Is it the high jump for horses on beaches?

editorial image

Horses are to be prohibited from going onto the borough’s three award-winning beaches at certain times, it has emerged.

In a move echoing the recent banning of dogs from local beaches, Larne Borough Council has decided that horses are not permitted at Brown’s Bay and Carnlough beaches between 11am and 6pm from June 1 to August 31. Public and bank holidays are also excluded.

The new guidelines also state that horses are not permitted on Ballygally beach at any time.

However, the local authority has acknowledged that there would be “no enforcement provision” should someone go onto the beach with a horse during these times.

At Monday’s meeting of the environment committee, Phillip Thompson, director of environmental services, said members of the public had been enquiring about which of the borough’s beaches they could ride horses on.

Mr Thompsonindicated that no formal controls were currently in place regarding horse riding or horse droppings on local beaches, and recommended that controls be introduced to clarify the situation.

He added: “Currently, horses are taken on to all our beaches, but not frequently and mostly in the winter time.

“There are two riding schools in north Islandmagee and one in Ballycarry, but novice riders would usually be taken to beaches.

“Brown’s Bay is the one that officers get most enquiries about in relation to use by horses. In terms of ease of access, it is the best as there is a good car park, a quiet road and a gentle ramp leading to the beach.”

Mr Thompson also said there is easy access to the beach at Carnlough, but added that Ballygally was the most difficult to access because of the heavy traffic on the Coast Road and the steepness of the ramp leading down to the sand.

Ballygally is also the only one of the three beaches which has a sign saying ‘No horses’.

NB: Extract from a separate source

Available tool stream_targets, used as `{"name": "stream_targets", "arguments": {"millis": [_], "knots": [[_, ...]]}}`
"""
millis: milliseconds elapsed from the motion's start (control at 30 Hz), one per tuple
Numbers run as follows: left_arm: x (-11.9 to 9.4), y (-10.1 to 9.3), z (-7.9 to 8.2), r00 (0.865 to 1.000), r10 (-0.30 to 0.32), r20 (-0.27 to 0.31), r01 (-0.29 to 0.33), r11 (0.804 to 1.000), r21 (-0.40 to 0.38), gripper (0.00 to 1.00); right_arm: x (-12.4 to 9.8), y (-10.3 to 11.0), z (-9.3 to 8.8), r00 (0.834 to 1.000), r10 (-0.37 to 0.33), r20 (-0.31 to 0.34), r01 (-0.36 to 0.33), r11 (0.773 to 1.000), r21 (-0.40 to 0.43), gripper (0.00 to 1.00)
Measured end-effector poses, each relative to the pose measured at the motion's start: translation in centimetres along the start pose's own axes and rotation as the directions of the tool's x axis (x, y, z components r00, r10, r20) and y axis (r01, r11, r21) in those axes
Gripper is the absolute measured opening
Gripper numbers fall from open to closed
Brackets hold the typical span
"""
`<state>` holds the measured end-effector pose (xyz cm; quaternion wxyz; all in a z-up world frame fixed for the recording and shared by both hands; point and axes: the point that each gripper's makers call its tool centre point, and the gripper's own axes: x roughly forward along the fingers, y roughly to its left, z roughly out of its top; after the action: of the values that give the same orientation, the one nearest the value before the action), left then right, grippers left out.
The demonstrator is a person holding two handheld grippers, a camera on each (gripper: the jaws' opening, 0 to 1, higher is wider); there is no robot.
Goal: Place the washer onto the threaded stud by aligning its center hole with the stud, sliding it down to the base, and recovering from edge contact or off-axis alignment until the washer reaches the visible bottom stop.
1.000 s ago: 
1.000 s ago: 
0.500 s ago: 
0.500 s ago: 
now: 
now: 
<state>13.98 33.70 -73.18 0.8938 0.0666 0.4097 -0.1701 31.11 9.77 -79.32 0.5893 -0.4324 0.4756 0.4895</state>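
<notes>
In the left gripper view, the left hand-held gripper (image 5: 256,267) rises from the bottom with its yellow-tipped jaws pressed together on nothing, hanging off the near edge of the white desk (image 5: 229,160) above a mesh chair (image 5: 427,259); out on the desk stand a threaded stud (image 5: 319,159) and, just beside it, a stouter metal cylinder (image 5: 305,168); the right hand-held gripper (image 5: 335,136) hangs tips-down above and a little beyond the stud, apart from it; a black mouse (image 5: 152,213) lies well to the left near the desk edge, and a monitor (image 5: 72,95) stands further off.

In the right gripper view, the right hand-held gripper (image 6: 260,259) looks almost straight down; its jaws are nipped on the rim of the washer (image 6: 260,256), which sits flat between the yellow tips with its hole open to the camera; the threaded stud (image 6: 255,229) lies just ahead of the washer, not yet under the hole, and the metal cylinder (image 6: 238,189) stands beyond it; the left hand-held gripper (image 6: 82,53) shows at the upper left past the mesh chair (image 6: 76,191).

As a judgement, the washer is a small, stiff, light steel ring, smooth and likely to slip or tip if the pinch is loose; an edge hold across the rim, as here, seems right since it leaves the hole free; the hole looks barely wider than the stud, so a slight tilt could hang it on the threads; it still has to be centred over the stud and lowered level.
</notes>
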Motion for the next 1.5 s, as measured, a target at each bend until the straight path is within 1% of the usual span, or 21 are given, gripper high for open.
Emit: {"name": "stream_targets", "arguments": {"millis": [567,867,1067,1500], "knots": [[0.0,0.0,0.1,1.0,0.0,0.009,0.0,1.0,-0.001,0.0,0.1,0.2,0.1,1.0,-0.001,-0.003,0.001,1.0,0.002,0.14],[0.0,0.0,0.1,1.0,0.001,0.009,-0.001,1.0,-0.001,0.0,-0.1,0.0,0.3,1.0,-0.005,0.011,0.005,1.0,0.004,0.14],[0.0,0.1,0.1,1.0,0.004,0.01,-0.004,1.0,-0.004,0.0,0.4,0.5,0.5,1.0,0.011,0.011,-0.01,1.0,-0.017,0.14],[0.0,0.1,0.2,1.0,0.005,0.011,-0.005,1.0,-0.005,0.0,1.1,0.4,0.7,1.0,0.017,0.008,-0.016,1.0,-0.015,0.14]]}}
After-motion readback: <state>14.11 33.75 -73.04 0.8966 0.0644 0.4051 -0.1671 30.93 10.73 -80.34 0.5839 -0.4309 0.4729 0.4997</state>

Councillors were also told that there is no legislation covering horse droppings, with Mr Thompson adding: “In this circumstance, we suggest that the owner of the horse decides if removal is necessary”.

At times when the restrictions do not apply, the officer said horse owners were still being asked to use their own judgment when deciding whether to take their animals on to the beach.

“For example, do not take horses onto the beach if there are many people on it, regardless of the time of day or season,” he concluded.